Harold Mandel's picture
A medical consultation

One of the hottest topics for discussion across the United States these days has been the cost of health care and health insurance. There have been mixed emotions about the Affordable Care Act with supporters of this program often as outspoken as its critics. Regardless of which side of the political agenda you stand on in dealing with health care issues in the United States, one thing is for certain in that many families simply remain as usual overburdened with health care costs.

Over the past ten years the cost of health care has increased at a faster pace than GDP and income, reports Milbank Quarterly. This situation has rolled over into decreasing affordability for health care which has contributed to personal bankruptcies. The financial realities of the cost of health care also partially explains why some of the nonelderly population is not insured.

Researchers decided to examine the trends in health care affordability over the past ten years. The researchers measured the financial burdens which are associated with health insurance premiums and out-of-pocket costs. They have highlighted implications of the Affordable Care Act for the future financial burdens of particular populations.

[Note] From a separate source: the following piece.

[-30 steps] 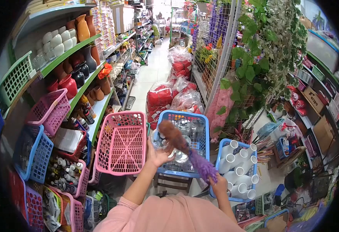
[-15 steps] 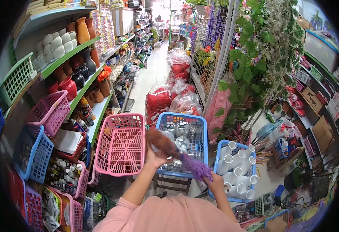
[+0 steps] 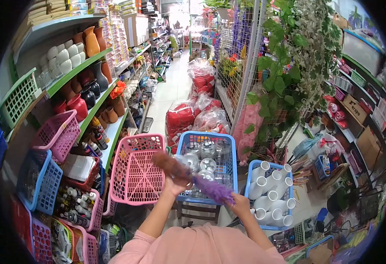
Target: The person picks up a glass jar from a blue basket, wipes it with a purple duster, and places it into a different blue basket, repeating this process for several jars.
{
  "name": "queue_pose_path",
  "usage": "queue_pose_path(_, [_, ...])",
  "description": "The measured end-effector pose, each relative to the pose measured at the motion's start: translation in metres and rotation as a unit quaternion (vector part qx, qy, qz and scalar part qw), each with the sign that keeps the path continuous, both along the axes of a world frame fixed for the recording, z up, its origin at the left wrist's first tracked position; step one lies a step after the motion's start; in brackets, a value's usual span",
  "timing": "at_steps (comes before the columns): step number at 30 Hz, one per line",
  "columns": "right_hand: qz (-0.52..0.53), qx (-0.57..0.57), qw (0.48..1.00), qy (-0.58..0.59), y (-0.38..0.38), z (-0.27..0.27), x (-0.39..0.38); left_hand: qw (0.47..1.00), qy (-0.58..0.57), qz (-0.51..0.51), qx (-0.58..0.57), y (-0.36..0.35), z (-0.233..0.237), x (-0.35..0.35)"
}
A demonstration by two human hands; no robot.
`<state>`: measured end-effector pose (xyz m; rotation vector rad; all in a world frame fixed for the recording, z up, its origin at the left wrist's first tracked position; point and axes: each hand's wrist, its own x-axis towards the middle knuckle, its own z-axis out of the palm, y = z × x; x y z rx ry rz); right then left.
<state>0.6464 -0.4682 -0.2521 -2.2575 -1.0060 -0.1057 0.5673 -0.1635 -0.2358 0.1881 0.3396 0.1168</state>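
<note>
My right hand (image 3: 238, 203) grips the purple end of a feather duster (image 3: 212, 188), whose brown feathers (image 3: 171, 166) extend up and left. Beneath those feathers my left hand (image 3: 175, 186) is closed around a clear glass jar (image 3: 185, 182), partly covered by the duster and blurred. Both hands are in front of a blue basket (image 3: 234, 171) with several clear glass jars (image 3: 208, 164) inside. Left of it, a pink basket (image 3: 136, 176) shows its bare lattice bottom.
On the right, a blue basket (image 3: 248, 190) holds several white vases (image 3: 272, 179). Bags of red goods (image 3: 182, 115) stand in the aisle ahead. Shelves (image 3: 80, 66) with pots flank the left, and a wire rack (image 3: 241, 66) with hanging leaves (image 3: 278, 83) the right.
The duster's brown end has shifted left and slightly down across my left hand. My right hand has moved slightly left, and my left hand is a little lower.
</note>
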Motion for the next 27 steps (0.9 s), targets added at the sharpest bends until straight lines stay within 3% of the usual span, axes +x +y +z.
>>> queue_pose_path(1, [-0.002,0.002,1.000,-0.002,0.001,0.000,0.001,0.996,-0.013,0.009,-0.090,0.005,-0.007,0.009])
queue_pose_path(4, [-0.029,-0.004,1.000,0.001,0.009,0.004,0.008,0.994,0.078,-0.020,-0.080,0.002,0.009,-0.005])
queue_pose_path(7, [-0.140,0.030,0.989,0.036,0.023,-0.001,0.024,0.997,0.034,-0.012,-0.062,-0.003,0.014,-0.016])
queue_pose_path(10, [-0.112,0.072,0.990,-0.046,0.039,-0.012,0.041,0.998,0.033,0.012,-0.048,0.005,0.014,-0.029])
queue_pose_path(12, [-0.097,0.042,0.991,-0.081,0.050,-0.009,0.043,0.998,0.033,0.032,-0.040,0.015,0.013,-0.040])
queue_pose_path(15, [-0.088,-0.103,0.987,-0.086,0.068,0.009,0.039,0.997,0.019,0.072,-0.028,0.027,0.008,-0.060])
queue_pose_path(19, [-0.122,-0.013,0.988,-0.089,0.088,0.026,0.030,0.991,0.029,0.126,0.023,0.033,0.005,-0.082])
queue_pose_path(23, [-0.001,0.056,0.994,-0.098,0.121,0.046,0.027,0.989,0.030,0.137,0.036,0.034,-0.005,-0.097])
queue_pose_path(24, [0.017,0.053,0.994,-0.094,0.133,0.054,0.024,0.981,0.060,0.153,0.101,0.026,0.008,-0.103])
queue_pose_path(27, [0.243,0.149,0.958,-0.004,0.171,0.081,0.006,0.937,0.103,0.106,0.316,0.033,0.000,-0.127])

The researchers found that the median health care financial burden grew on average by 2.7 percent per year and by 21.9 percent over the period. It was alarmingly noted that the fraction of households which have been facing high financial burdens increased significantly. There was a clear trend over the past ten years toward an increasing share of household income being devoted to the cost of health care.

Spending for various subgroups of the population will be affected differently by the Affordable Care Act. Those becoming eligible for Medicaid or subsidized private insurance and those with expensive medical conditions are likely to have a decrease in spending. However, those who will be newly obtaining health care coverage might increase their health spending relative to their income. However, in this group economic value can be written into the gained access to care and the ability to spread their expenditures over the course of time.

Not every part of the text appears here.